Just another day saving the Earth from pollution

Highways were shut for 12 hours and people had to seal themselves in their homes for hours.

Green Inferno: Tesla Battery Catches Fire in California Causing Shelter-In-Place

A Tesla Megapack battery caught fire at PG&E’s Elkhorn Battery Storage facility in Monterey County, California. A shelter-in-place advisory was in place for 12 hours due to fears of toxic smoke from the fire caused by Elon Musk’s battery system, with county officials announcing that even though the fire was “fully controlled” by 7:00 p.m. PT, “smoke may still occur in the area for several days.”

Monterey County Sheriff’s Office, North County Fire Protection District, and Pacific Gas & Electric had all issued a shelter-in-place advisory for nearby areas, including an interactive map showing which areas are affected and closing roads for over 12 hours.

Local residents were told to shut all windows and turn off ventilation systems due to the hazardous waste material that may have entered the atmosphere due to the Tesla Megapack fire.

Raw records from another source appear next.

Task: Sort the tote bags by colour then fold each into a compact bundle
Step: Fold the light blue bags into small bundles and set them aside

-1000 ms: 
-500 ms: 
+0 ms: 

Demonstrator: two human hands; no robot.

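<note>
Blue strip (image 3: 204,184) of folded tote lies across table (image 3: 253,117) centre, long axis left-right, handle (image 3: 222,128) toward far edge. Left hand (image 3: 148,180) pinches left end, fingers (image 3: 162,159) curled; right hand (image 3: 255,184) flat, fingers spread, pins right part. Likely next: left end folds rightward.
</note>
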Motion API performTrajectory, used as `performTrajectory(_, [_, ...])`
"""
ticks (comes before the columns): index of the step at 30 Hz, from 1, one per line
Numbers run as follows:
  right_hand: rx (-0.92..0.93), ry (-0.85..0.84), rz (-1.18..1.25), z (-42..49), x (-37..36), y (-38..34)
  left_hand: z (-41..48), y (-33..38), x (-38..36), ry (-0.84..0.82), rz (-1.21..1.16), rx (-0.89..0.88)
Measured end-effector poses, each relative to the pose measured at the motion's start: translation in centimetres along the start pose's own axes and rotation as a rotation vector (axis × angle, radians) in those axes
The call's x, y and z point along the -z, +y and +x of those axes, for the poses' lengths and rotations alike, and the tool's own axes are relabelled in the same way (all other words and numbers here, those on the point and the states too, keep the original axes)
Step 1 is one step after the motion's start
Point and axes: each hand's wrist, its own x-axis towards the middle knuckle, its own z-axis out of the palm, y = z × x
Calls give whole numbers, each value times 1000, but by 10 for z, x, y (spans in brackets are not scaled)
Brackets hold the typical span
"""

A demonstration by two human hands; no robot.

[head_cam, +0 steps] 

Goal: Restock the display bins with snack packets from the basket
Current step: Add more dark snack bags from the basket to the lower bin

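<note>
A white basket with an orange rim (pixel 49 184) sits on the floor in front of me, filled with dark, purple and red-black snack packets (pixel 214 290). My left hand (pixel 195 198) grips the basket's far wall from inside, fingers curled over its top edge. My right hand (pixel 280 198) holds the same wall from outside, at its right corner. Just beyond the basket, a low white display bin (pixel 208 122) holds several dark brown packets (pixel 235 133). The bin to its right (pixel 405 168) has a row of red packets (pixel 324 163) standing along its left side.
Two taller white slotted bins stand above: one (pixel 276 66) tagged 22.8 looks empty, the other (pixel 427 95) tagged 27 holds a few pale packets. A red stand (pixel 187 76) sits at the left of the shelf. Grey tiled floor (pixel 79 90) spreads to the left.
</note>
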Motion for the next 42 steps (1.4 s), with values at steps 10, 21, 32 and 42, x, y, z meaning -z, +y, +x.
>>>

Also this week, but so much worse:

Electric scooter battery fire kills 8-year-old in US

New York: Amid the fires and explosions in electric two-wheelers continue unabated, a new report has claimed that an 8-year-old girl died after an electric scooter battery sparked a fire in the US.

According to the authorities, the death of Stephanie Villa Torres in New York City was at least the third time in a little over a year that a fatal fire in the city has been linked to a scooter battery, reports CBS News.

 

Just a random tweet last week on the joy of rapid e-bike discharging at home. What would you do?

Start planning those emergency fire drills now, buy a fire resistant cabinet, or rewire your woodstove so you can charge your batteries in it. Don’t we love the smell of burning lithium in the morning?

Time to store electric bombs outside the house.

h/t Lance

9.8 out of 10 based on 58 ratings

38 comments to The clean green future where you’re locked indoors due to toxic electrical battery smoke

  • #

    So true. You are far far better being outside with Mother Nature enjoying Life. Being inside and Locked Down NO.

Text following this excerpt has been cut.